\name{node_identity}
\alias{node_identity}

\title{
Generate Data based on an expression
}
\description{
This node type may be used to generate a new node given a regular R expression that may include function calls or any other valid R syntax. This may be useful to combine components of a node which need to be simulated with separate \code{\link{node}} calls, or just as a convenient shorthand for some variable transformations. Also allows calculation of just the linear predictor and generation of intermediary variables using the enhanced \code{formula} syntax.
}
\usage{
node_identity(data, parents, formula, kind="expr",
              betas, intercept, var_names=NULL,
              name=NULL, dag=NULL)
}
\arguments{
  \item{data}{
A \code{data.table} (or something that can be coerced to a \code{data.table}) containing all columns specified by \code{parents}.
  }
  \item{parents}{
A character vector specifying the names of the parents that this particular child node has. When using this function as a node type in \code{\link{node}} or \code{\link{node_td}}, this argument usually does not need to be specified because the \code{formula} argument is required and contains all needed information already.
  }
  \item{formula}{
A \code{formula} object. The specific way this argument should be specified depends on the value of the \code{kind} argument used. It can be an expression (\code{kind="expr"}), a \code{simDAG} style enhanced formula to calculate the linear predictor only (\code{kind="linpred"}) or used as a way to store intermediary variable transformations (\code{kind="data"}).
  }
  \item{kind}{
A single character string specifying how the \code{formula} should be interpreted, with three allowed values: \code{"expr"}, \code{"linpred"} and \code{"data"}. If \code{"expr"} (default), the formula should contain a \code{~} symbol with nothing on the LHS, and any valid R expression that can be evaluated on \code{data} on the RHS. This expression needs to contain at least one variable name (otherwise users may simply use \code{\link{rconstant}} as node type). It may contain any number of function calls or other valid R syntax, given that all contained objects are included in the global environment. Note that the usual \code{formula} syntax, using for example \code{A:B*0.2} to specify an interaction won't work in this case. If that is the goal, users should use \code{kind="linpred"}, in which case the \code{formula} is interpreted in the normal \code{simDAG} way and the linear combination of the variables is calculated.
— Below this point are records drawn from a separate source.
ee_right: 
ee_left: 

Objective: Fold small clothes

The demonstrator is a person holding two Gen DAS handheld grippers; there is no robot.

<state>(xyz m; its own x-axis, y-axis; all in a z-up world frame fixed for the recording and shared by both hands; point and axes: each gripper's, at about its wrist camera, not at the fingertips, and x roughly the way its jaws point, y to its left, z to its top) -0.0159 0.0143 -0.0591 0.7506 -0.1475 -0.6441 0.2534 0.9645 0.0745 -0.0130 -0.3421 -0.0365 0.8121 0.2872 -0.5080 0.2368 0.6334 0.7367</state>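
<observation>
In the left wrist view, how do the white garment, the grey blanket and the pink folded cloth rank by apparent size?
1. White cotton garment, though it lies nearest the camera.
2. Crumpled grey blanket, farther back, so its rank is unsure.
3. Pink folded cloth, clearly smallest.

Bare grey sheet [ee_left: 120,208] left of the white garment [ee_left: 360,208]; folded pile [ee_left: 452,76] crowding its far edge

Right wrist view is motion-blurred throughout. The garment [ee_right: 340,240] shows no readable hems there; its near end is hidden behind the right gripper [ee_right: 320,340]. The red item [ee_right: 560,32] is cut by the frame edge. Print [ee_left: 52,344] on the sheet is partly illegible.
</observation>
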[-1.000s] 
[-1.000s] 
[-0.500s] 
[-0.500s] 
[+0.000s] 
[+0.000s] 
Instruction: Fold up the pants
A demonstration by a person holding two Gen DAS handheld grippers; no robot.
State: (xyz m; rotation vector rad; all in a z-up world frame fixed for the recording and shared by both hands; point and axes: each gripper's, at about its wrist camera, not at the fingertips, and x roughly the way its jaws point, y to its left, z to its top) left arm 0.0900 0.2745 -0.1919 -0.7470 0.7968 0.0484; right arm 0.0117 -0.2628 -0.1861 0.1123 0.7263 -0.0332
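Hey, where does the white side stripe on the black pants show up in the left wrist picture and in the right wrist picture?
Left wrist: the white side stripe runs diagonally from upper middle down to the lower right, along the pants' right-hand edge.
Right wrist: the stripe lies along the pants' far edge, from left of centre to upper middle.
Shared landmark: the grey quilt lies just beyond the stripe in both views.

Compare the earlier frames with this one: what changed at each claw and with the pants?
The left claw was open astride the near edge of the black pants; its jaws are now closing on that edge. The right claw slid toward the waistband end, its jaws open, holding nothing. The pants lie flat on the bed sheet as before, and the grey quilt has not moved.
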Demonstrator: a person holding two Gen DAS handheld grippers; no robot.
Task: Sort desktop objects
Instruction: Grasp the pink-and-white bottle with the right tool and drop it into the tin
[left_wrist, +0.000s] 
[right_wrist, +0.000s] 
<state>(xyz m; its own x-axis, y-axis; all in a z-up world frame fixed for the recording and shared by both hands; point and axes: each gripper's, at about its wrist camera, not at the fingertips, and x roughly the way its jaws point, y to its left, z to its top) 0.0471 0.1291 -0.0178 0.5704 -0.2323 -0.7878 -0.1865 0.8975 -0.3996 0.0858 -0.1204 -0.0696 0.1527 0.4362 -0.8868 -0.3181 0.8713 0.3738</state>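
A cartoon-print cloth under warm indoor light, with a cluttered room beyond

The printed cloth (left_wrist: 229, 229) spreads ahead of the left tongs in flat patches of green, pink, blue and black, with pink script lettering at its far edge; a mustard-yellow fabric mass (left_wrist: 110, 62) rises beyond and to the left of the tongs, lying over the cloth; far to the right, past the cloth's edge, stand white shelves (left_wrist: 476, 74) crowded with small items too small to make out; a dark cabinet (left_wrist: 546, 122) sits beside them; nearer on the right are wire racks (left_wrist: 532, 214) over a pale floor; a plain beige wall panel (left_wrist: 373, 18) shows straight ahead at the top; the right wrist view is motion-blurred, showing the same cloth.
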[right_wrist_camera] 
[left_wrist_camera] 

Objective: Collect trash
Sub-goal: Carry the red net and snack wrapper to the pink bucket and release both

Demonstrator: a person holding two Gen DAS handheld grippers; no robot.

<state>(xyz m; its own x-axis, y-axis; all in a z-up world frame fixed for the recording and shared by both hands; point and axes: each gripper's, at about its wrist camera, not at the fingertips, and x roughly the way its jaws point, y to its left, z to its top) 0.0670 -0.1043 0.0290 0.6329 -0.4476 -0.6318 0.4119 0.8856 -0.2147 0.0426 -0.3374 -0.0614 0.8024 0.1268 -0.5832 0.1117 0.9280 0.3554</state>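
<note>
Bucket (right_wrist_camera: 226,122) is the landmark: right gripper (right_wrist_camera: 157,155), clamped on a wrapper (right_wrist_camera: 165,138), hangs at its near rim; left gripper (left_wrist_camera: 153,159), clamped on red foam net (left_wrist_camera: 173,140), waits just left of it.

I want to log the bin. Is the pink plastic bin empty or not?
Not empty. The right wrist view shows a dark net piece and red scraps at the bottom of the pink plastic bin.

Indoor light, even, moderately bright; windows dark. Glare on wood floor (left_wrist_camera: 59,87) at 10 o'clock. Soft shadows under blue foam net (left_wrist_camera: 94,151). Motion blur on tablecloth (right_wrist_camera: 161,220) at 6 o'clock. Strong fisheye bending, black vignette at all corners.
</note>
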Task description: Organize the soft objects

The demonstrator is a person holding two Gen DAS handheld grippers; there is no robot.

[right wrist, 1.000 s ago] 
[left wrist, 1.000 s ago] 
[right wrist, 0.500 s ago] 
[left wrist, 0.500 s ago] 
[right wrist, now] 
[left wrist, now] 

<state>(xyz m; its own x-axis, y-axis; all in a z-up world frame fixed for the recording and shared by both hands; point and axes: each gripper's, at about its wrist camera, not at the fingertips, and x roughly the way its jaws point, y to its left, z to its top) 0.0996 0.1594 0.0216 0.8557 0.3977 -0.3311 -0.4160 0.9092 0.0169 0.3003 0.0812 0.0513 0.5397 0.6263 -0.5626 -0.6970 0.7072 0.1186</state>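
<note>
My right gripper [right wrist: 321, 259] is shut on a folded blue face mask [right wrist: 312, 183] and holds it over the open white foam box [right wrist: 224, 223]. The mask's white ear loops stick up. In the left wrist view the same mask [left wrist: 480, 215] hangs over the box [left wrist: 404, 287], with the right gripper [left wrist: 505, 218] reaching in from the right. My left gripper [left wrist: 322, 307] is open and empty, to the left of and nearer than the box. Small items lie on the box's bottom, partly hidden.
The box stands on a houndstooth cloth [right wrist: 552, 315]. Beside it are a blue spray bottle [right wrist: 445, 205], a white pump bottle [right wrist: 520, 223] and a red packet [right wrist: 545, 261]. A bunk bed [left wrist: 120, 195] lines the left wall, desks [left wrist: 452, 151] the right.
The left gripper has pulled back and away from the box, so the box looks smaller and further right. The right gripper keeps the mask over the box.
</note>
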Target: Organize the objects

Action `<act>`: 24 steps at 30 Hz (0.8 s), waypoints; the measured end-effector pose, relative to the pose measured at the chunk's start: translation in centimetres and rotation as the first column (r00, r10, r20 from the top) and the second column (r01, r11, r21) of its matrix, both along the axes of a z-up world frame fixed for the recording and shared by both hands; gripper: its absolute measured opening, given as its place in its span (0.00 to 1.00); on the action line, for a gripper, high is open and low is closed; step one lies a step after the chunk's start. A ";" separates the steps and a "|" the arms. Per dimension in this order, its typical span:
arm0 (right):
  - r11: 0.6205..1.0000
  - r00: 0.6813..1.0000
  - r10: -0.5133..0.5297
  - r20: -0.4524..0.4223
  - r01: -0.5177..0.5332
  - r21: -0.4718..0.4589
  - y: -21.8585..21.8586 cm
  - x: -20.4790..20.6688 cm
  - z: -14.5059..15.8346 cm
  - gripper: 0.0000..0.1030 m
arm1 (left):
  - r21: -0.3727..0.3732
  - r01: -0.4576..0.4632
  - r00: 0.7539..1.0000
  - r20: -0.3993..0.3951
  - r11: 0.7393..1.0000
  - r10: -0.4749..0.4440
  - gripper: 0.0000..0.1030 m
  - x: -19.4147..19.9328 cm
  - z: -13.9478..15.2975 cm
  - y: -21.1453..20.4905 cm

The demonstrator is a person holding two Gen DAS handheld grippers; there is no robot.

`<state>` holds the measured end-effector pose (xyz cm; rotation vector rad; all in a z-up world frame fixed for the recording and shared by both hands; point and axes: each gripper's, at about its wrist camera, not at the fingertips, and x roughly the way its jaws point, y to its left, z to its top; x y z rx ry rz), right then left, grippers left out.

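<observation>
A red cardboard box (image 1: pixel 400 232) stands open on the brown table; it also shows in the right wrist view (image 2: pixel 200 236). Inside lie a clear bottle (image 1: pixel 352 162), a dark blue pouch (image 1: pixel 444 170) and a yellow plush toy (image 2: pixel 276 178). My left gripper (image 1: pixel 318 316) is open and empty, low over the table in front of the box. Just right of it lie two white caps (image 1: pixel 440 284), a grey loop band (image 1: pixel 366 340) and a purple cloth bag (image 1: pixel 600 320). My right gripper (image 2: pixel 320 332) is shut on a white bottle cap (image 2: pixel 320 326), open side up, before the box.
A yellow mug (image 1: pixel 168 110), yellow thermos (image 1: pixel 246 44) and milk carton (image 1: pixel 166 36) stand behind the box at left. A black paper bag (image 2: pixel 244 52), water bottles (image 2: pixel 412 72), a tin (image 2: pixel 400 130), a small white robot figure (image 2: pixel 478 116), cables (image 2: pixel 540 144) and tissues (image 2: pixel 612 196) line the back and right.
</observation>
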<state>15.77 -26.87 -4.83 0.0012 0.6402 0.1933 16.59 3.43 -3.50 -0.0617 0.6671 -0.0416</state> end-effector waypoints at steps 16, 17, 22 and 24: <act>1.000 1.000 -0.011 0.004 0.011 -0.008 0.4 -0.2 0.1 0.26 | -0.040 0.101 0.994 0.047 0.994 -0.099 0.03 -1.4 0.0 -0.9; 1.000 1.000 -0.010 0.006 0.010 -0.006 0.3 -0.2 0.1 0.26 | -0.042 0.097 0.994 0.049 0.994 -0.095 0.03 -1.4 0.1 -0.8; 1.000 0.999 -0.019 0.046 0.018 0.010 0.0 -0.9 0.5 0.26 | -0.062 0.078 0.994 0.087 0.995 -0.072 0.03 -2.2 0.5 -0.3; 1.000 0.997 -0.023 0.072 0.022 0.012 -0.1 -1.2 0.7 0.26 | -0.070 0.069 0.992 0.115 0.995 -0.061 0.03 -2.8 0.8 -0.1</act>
Finally, if \code{kind="data"}, the \code{formula} may contain any enhanced \code{formula} syntax, such as \code{A:B} or \code{net()} calls, but it should not contain beta-coefficients or an \code{intercept}. In this case, the transformed variables are returned in the order given, using the \code{name} as column names. See examples.
  }
  \item{betas}{
Only used internally when \code{kind="linpred"}.
  }
  \item{intercept}{
Only used internally when \code{kind="linpred"}. If no intercept should be present, it should still be added to the formula using a simple 0, for example \code{~ 0 + A*0.2 + B*0.3}
  }
  \item{var_names}{
Only used when \code{kind="data"}. In this case, and only if there are multiple terms on the right-hand side of \code{formula}, the resulting columns will be re-named according to this argument. Should have the same length as the number of terms in \code{formula}. Names are given in the same order as the variables appear in \code{formula}. If only a single term is on the right-hand side of \code{formula}, the \code{name} supplied in the \code{\link{node}} function call will automatically be used as the nodes name and this argument is ignored. Set to \code{NULL} (default) to just use the terms as names.
  }
  \item{name}{
A single character string, specifying the name of the node. Passed internally only. See \code{var_names}.
  }
  \item{dag}{
The \code{dag} that this node is a part of. Will be passed internally if needed (for example when performing networks-based simulations). This argument can therefore always be ignored by users.
  }
}
\details{
When using \code{kind="expr"}, custom functions and objects can be used without issues in the \code{formula}, but they need to be present in the global environment, otherwise the underlying \code{eval()} function call will fail. Using this function outside of \code{\link{node}} or \code{\link{node_td}} is essentially equal to using \code{with(data, eval(formula))} (without the \code{~} in the \code{formula}). If \code{kind!="expr"}, this function cannot be used outside of a defined \code{DAG}.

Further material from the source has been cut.